10 e alguns trocados – Os ferros dos dois portões  já foram cortados, portanto missão cumprida.
– Oh! Irmãozinho meu gás acabou – Lamentou-se da calçada a irmãzinha, a moreninha rechonchuda que mora com um conhecido meu e que sempre quando passa fala comigo, mais cedo perguntou-me se gosto de vodka. Ela tem um resto num litro. É impossível não reler Balzac quando necessário. O meu calção fedido. Pra meu deleite três monstros sagrados que enriqueceram muito a arte literária em seus respectivos países: Dostoievski, Dickens e Balzac – o triunvirato da literatura mundial. Releio “Crime e castigo”, “As Aventuras de Sr. Pickwick” e “Esplendores e Misérias das Cortesãs” – obras representativas com personagens distintos. Tendo como cenários de fundo cidades inesquecíveis: Petersburgo, os arredores de Londres e a mítica Paris.
Talvez onze e meia – Acho que me concentrarei na leitura de Balzac, a sua narrativa me prende

Começo da tarde – Meio-dia e quinze minutos – No aconchego do lar dos Bambas/ Vila Embratel.
Começo da noite – 18;00 – No terraço, onde a pequena Adrielle brinca com seus brinquedos imaginários. Uma brisa fresca com ar salgado vem da costa distante. Os mangues com suas folhas verdes, por uma pequena brecha vejo um pedaço do rio com sua água cinza. Os vizinhos Correianos no tradicional jogo de dominó. Da Praça Sete Palmeira vem o barulho peculiar da oficina de serralheiro que desempena alguma barra. Uma amiguinha de Sara entra a procura de Antenor. O céu e nuvens plúmbeas prenuncio de chuva. O tempo esfriou um pouquinho. Abriu uma brecha entre a oficina e o Salão Costa. O dedo lateja. O congelador esta esvaziando. Sinal que as coisas vão piorar.
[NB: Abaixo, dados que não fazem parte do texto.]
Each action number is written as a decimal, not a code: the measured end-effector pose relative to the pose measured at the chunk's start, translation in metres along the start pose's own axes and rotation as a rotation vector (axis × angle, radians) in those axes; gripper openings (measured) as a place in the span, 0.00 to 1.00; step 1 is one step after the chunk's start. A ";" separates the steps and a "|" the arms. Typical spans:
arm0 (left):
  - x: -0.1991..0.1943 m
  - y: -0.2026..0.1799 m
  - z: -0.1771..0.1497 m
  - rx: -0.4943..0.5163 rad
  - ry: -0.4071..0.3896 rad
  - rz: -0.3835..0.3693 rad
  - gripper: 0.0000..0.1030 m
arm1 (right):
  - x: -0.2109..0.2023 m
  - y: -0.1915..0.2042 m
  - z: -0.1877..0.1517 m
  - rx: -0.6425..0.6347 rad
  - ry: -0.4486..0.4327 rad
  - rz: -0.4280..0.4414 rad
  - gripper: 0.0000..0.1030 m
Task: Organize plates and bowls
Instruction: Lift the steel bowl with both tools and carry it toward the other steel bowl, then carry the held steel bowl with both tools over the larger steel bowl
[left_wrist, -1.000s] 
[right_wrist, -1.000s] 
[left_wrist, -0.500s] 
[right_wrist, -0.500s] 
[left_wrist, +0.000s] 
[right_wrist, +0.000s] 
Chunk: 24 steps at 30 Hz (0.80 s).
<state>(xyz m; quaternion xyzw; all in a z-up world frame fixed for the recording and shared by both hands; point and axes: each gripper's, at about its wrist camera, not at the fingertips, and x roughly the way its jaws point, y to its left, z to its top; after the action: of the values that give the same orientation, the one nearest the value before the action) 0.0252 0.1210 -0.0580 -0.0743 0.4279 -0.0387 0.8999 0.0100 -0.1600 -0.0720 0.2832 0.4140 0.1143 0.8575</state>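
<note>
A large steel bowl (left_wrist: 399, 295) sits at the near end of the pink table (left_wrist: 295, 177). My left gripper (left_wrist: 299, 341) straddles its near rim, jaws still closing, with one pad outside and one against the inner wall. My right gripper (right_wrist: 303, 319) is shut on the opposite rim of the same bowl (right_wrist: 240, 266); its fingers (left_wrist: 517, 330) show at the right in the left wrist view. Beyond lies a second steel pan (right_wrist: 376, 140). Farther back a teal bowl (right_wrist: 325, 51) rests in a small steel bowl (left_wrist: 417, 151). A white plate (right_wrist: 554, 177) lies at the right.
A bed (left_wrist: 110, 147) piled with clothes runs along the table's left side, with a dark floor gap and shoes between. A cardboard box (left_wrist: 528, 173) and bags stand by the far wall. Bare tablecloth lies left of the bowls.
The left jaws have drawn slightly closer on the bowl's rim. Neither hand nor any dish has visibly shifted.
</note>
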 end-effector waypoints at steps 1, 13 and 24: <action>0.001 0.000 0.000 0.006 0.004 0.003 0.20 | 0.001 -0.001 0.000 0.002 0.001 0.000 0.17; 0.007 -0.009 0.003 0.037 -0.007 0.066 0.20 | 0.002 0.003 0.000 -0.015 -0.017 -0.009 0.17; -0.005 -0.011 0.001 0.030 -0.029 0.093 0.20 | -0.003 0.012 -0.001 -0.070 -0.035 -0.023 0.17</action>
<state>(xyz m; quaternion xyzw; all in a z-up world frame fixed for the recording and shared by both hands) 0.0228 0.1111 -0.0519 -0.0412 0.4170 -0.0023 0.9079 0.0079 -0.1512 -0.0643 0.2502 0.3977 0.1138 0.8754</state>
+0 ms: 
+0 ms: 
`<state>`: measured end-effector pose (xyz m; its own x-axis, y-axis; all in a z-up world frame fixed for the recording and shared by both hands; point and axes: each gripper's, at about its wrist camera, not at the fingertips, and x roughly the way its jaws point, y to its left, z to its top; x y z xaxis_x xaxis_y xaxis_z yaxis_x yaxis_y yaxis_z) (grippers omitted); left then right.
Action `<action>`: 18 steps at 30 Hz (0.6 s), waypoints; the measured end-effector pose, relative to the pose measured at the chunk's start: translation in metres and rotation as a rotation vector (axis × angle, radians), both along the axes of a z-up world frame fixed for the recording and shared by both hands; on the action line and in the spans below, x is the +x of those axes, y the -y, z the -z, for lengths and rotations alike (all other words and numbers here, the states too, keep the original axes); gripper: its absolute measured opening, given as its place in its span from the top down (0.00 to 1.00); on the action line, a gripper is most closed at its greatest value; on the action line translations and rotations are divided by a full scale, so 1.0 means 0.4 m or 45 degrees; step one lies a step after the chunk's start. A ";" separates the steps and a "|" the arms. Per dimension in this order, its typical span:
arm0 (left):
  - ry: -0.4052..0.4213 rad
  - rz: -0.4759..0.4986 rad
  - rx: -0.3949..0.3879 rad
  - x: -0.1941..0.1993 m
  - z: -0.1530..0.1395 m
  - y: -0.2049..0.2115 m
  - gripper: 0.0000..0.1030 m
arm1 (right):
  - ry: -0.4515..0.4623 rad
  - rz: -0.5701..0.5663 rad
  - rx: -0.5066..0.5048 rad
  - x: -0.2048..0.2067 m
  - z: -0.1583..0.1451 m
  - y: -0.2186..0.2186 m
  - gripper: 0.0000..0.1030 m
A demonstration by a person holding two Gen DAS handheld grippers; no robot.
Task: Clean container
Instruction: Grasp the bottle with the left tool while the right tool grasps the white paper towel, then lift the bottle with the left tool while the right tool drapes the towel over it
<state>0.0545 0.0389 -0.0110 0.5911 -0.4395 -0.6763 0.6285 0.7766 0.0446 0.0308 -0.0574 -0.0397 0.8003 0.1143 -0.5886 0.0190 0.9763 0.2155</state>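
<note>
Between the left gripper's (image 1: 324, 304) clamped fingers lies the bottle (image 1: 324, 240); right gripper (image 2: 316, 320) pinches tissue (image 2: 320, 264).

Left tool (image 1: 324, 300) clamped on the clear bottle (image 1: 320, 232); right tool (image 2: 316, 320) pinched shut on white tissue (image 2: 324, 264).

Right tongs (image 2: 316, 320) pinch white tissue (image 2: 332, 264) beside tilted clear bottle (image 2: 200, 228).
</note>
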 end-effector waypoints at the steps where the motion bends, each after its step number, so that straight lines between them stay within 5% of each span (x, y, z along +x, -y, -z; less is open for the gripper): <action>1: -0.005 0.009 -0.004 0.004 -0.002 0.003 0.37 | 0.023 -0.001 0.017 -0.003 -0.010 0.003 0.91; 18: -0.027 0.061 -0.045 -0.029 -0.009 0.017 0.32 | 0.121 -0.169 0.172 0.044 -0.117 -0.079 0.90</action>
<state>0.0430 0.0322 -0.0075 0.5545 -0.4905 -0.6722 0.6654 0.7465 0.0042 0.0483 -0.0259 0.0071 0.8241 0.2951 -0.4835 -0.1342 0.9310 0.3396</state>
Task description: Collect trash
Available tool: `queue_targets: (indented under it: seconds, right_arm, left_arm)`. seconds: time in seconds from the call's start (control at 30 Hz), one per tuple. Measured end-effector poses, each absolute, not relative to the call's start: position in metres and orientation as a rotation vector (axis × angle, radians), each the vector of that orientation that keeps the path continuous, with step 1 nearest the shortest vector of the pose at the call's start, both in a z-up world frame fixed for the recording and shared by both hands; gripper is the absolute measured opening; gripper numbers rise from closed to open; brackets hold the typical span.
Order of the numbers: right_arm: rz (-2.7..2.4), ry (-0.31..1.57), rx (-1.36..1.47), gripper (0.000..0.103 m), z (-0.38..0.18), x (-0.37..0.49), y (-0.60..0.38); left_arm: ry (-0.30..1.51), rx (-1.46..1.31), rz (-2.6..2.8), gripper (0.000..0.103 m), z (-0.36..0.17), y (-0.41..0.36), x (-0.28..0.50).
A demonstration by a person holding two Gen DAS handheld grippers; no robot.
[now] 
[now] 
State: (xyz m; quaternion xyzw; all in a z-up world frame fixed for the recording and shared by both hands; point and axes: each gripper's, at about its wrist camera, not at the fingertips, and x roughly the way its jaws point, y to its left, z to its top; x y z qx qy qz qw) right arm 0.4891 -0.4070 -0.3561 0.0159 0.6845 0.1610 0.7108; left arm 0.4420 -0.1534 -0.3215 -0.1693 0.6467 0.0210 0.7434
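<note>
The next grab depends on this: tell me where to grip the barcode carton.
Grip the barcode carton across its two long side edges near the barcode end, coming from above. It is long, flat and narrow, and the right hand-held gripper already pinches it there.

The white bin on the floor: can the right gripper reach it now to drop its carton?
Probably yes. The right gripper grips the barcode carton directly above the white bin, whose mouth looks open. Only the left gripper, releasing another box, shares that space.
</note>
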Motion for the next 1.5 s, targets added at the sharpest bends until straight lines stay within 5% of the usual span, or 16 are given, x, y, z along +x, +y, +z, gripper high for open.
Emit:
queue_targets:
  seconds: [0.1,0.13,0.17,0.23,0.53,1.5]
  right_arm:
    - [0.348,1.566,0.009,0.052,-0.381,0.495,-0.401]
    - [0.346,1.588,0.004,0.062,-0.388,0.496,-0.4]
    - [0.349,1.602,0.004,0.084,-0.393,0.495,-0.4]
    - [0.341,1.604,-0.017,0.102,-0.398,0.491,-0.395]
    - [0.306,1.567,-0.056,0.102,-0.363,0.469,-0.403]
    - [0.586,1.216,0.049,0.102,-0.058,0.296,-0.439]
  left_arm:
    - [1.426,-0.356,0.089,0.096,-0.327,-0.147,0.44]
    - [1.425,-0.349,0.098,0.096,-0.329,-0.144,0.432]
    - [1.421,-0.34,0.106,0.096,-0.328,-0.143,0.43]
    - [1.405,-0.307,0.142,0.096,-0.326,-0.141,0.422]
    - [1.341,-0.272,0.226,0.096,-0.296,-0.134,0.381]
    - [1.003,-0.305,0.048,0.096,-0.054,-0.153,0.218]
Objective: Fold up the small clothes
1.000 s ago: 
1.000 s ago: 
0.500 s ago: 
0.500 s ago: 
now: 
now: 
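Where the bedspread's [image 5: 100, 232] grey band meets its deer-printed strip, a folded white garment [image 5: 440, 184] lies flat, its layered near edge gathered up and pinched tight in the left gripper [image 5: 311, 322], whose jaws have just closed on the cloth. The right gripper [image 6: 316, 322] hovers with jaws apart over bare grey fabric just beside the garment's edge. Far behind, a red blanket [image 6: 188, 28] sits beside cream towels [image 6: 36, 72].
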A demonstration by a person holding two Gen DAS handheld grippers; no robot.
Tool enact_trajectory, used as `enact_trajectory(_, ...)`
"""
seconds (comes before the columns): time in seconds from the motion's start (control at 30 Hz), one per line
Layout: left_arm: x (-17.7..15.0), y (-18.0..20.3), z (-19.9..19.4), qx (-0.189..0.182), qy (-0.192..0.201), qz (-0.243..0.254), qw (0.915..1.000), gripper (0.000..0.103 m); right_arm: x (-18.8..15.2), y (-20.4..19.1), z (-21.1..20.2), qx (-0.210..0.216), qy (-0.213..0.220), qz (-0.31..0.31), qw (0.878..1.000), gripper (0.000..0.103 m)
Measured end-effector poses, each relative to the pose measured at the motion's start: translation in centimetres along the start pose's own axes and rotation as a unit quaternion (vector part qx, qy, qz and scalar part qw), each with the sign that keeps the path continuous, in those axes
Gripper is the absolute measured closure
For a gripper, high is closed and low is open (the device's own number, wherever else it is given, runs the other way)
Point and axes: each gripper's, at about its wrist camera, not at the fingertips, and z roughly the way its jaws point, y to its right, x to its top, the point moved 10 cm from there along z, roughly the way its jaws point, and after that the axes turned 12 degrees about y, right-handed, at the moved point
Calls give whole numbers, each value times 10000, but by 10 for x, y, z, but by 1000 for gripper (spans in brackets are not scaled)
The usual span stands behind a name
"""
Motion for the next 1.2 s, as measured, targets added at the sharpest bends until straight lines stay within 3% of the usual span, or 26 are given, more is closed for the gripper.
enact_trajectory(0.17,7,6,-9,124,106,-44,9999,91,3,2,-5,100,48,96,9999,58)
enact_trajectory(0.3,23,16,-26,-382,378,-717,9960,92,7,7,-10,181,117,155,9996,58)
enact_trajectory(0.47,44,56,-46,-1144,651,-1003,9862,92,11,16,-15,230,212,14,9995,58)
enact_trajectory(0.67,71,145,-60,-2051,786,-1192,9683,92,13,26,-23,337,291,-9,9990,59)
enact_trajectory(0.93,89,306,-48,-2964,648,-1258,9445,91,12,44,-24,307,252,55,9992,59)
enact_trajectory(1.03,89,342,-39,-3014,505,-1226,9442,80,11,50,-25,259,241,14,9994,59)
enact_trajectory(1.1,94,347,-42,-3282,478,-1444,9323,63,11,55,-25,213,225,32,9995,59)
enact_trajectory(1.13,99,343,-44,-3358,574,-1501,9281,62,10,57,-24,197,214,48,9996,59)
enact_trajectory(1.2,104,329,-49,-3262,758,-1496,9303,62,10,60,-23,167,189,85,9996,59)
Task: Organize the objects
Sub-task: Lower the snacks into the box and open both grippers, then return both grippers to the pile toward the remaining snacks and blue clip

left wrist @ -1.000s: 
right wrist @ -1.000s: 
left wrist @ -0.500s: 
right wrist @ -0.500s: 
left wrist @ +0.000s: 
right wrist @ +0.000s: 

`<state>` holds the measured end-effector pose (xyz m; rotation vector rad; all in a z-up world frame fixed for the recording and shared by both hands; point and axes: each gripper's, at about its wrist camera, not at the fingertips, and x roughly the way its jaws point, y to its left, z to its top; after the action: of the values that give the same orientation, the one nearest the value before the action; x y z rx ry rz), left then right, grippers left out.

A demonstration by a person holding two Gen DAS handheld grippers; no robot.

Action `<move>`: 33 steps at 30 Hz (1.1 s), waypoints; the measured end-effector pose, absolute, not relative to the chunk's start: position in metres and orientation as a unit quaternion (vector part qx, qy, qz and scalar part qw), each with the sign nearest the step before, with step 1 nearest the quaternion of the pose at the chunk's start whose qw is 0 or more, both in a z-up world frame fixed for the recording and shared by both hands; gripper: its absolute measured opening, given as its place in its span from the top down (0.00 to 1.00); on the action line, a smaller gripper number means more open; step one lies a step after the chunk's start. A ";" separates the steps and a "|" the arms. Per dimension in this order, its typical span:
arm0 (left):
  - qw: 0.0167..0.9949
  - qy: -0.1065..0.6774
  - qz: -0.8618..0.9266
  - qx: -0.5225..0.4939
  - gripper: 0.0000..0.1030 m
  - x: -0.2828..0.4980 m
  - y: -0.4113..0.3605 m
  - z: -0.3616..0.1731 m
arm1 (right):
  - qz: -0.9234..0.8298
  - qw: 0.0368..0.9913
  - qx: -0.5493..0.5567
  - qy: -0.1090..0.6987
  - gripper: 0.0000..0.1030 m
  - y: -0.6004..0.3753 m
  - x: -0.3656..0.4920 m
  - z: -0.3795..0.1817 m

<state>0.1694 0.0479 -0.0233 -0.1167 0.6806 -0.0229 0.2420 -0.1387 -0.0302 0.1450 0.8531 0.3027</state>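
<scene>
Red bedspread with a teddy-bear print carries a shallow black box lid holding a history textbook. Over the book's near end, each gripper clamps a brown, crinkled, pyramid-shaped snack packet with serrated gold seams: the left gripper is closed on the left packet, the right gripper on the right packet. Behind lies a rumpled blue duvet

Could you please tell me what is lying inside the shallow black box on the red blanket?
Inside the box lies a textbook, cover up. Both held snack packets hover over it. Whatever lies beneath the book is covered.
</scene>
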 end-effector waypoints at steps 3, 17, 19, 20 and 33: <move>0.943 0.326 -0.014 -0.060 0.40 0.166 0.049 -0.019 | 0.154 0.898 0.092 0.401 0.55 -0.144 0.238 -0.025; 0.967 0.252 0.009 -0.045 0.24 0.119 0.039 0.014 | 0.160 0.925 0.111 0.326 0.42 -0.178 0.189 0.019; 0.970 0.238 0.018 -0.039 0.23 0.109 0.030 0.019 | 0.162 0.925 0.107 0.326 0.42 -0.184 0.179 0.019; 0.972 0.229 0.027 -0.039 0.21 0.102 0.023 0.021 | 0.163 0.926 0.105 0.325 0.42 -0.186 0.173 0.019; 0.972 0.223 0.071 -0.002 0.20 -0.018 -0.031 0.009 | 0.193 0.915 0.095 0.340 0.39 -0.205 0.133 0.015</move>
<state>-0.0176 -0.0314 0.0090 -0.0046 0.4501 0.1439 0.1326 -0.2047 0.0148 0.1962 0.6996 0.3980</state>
Peço a Deus que mande uns bicos para um dinheirinho extra ou vamos passar por uma situação delicada. Minha cunhada ainda não caiu na real e continua a manter a mesma postura, diz uma coisa e faz outra. A lâmpada com a luz rósea no poste se acende. As pessoas não querem mudar seus hábitos alimentares. Quando tenho dinheiro não janto -compro pão satisfaço a minha fome.

É hora do Angelus!

Queria escrever algumas particularidades, mas me auto-censuro. Basta os meus problemas insolúveis, o affaire Deline – esse é pior de todos, uma serie de sequencias mal-elaboradas que acabaram transformado-se numa enorme bola de neve que parece não ter fim. As vezes me sinto tão deprimido com a real situação que penso que a melhor situação seria morrer. Mas nem para isso sirvo, morrer. Um Boeing acima das nuvens e seu barulho infernal. releio Dickens pela amanhã até ao meio dia e a tarde é de Balzac.
18;45 – A casa alvoroçada com a chegada de minha sobrinha Daniele que veio buscar a pequena Adrielle que pula num pé só de alegria. O companheira dela e pai do primogênito espera no carro estacionado em frente.Abusada da cadela Chambinha late no terraço.